In White’s Directory of 1846, written some eighty years after Richard Shelacres married Mary Green, Ridlington is described as a small straggling village lying just over 5 miles west of Lyndon, around 2 miles north-west from Uppingham and some six miles due south of the Oakham the County town of Rutland.
The Directory states the village stands on picturesque high land running east and west rising to 588 ft and overlooking the valleys of Catmose, Gwash and Chater. To the South is the Eye Brook, where the land falls to about 300 ft.
It is considered a pretty village with cottages mostly of honey coloured stone with thatched roofs and with the main residences stretching along a street running parallel to, and on the north side of the, by-road from Preston to Leighfield but has a maze of winding lanes meandering through the pleasant countryside.

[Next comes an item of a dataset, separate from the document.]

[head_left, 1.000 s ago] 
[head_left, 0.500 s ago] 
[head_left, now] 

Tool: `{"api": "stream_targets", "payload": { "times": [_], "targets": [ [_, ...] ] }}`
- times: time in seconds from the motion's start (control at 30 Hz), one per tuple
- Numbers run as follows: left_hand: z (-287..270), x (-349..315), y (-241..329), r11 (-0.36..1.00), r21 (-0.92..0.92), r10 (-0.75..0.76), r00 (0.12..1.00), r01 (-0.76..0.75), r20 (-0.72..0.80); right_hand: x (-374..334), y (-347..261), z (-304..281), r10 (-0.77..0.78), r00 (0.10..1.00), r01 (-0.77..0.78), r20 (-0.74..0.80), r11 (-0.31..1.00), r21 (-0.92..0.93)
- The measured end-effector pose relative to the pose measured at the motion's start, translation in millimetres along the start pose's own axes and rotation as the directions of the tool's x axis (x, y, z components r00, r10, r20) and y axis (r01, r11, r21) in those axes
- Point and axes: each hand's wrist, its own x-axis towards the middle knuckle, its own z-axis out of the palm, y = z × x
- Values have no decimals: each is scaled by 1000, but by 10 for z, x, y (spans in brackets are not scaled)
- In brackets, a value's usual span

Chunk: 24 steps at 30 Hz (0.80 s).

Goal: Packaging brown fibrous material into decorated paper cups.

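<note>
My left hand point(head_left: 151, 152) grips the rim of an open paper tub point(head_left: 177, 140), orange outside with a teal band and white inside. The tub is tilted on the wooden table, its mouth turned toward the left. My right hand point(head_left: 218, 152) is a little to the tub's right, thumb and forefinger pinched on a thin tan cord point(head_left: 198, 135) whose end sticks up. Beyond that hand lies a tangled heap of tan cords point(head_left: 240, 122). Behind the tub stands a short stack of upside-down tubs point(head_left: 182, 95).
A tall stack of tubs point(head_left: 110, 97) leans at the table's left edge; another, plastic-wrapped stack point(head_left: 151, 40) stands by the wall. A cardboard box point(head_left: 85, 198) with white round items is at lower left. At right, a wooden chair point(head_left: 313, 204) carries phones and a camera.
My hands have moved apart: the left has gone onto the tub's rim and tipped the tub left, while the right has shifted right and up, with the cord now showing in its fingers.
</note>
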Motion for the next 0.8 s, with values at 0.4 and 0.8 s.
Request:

In the 1840’s had a population of 299 souls and an area of 2,081 acres with the land being chiefly pasture but also with remaining areas of rich woodland scenery. There was also a Baptist meeting-room in the village but probably it did not exist when Thomas Shellaker married Mary Green in 1762. Occupations and trades within the village included shopkeeper, a blacksmith who was also the beerhouse owner, a corn miller, bakers, carpenters, farmers and graziers, butchers, shoemakers and stone masons.